VTES iron condor positions are structurally neutral / range-bound; the modeled P&L assumes European-style exercise at expiration and ignores early assignment, transaction costs, dividends paid before expiry on the stock leg (when present), and the bid-ask spread on the listed chain. VTES positions also carry Financial Services sector concentration risk; news flow inside the sector (peer earnings, regulatory shifts, supply-chain headlines) can move VTES alongside the broader basket even when VTES-specific fundamentals are unchanged. Short-premium structures like a iron condor on VTES carry tail risk when realized volatility exceeds the implied move; review historical VTES earnings reactions and macro stress periods before sizing. Always rebuild the position from current VTES chain quotes before placing a trade.

Frequently asked questions

What is a iron condor on VTES?
A iron condor on VTES is the iron condor strategy applied to VTES (etf). The strategy is structurally neutral / range-bound: An iron condor sells a call spread and a put spread at strikes outside spot, collecting net premium that is kept if the underlying stays inside the inner short strikes. With VTES etf trading near $100.75, the strikes shown on this page are snapped to the nearest listed VTES chain strike and the premiums come straight from the end-of-day bid/ask midpoint.
How are VTES iron condor max profit and max loss calculated?
Max profit equals the net credit times 100 inside the inner strikes; max loss equals wing width minus credit times 100. Two breakevens at inner strikes plus and minus the credit. For the VTES iron condor priced from the end-of-day chain at a 30-day expiry (ATM IV 12.00%), the computed maximum profit is unbounded per contract and the computed maximum loss is unbounded per contract. Live intraday quotes will differ as the chain moves through the trading session.
What is the breakeven for a VTES iron condor?

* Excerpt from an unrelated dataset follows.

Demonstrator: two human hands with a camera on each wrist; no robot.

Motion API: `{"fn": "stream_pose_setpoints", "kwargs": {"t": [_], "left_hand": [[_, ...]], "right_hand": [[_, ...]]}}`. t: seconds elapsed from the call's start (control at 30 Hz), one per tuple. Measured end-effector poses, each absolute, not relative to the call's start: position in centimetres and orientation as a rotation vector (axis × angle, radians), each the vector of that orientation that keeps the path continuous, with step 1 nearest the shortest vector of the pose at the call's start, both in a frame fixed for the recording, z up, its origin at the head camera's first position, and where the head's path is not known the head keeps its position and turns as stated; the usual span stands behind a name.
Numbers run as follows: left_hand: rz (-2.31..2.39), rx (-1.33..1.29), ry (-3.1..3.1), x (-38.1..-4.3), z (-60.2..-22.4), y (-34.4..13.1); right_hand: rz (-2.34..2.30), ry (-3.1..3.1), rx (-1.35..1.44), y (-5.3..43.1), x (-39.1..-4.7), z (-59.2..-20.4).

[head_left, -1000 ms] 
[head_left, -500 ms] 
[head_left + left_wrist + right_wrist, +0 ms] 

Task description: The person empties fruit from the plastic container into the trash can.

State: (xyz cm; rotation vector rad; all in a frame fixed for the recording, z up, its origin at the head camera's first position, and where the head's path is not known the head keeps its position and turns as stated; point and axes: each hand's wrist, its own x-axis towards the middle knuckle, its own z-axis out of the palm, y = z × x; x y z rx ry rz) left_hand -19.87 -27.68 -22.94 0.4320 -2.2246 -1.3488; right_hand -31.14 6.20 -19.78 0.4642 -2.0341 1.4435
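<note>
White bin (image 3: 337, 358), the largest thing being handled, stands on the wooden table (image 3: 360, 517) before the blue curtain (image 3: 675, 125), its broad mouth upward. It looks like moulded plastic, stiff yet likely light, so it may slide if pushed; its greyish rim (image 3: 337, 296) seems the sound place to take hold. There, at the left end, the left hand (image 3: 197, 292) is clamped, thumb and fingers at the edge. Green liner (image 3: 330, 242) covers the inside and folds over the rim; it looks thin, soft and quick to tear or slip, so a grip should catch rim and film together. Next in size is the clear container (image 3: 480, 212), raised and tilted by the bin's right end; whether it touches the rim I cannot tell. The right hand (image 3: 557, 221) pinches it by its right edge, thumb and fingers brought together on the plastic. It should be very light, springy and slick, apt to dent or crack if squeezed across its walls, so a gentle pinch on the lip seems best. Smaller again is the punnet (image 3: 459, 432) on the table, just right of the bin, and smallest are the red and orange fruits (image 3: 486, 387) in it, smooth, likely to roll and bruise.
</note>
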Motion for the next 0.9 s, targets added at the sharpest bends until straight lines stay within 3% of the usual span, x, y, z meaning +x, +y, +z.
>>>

The breakeven for the VTES iron condor priced on this page is no defined breakeven on the modeled curve at expiration, derived from end-of-day chain premiums. Breakeven is the underlying price at which the strategy's P&L crosses zero ignoring transaction costs and assignment risk. The current VTES market-implied 1-standard-deviation expected move is approximately 3.44%; if the move sits well outside the breakeven distance, the structure's risk-reward becomes correspondingly tighter.
When should you consider a iron condor on VTES?
Iron condors on VTES are a delta-neutral premium-collection structure that profits if VTES etf stays inside the inner short strikes; short strikes typically sit near 1 standard deviation from spot.
How does current VTES implied volatility affect this iron condor?
VTES ATM IV is at 12.00% with IV rank near 22.77%, which is on the low end of its 1-year range. Premium-buying structures (long call, long put, debit spreads) are relatively cheap in this regime; premium-selling structures collect less credit per unit risk.